▸ **Instructions for the task**
For each line below that includes the word "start", make a copy.

---------- Data segment

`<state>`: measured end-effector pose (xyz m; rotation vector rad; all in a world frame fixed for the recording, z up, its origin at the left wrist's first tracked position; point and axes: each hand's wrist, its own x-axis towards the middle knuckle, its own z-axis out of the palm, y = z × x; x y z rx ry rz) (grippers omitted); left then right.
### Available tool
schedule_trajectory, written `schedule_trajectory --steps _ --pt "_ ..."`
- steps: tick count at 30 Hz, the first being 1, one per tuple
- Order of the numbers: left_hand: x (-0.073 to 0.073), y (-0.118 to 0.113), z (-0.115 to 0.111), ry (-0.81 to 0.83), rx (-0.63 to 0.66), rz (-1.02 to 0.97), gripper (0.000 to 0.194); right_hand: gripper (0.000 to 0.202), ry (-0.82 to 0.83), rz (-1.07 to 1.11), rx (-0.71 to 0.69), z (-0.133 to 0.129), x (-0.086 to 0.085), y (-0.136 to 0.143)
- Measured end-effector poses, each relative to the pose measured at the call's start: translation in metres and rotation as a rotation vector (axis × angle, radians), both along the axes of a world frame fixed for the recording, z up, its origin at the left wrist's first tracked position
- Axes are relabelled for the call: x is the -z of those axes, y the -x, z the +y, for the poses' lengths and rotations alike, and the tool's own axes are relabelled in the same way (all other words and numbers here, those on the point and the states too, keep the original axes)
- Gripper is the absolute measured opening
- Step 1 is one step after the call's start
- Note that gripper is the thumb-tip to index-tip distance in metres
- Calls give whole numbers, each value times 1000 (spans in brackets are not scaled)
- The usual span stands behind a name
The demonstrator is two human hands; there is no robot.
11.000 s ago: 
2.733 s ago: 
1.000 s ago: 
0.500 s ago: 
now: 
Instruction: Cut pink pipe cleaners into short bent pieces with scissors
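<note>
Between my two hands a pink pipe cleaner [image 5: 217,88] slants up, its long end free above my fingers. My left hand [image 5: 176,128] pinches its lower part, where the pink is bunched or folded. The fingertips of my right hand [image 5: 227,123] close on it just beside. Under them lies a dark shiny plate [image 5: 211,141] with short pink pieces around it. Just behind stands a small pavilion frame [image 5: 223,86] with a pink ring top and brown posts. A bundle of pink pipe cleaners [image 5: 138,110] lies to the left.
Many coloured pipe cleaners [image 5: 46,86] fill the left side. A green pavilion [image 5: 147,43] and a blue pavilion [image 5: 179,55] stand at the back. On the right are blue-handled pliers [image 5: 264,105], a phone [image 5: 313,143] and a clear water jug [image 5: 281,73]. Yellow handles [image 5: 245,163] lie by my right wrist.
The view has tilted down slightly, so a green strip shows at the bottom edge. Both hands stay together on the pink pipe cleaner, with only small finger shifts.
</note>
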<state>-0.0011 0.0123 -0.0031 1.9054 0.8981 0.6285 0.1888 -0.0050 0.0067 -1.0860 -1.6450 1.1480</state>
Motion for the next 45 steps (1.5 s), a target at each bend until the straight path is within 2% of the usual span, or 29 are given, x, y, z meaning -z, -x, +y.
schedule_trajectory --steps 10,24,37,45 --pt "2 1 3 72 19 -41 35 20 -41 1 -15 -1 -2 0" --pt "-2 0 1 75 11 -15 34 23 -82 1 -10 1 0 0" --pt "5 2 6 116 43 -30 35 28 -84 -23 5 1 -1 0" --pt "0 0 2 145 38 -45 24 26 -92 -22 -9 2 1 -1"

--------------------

▸ **Output below**
- Measured end-effector poses, each relative to the pose measured at the call's start: translation in metres and rotation as a rotation vector (axis × angle, radians), both along the axes of a world frame fixed for the recording, z up, its origin at the left wrist's first tracked position
- Step 1 is one step after the call's start

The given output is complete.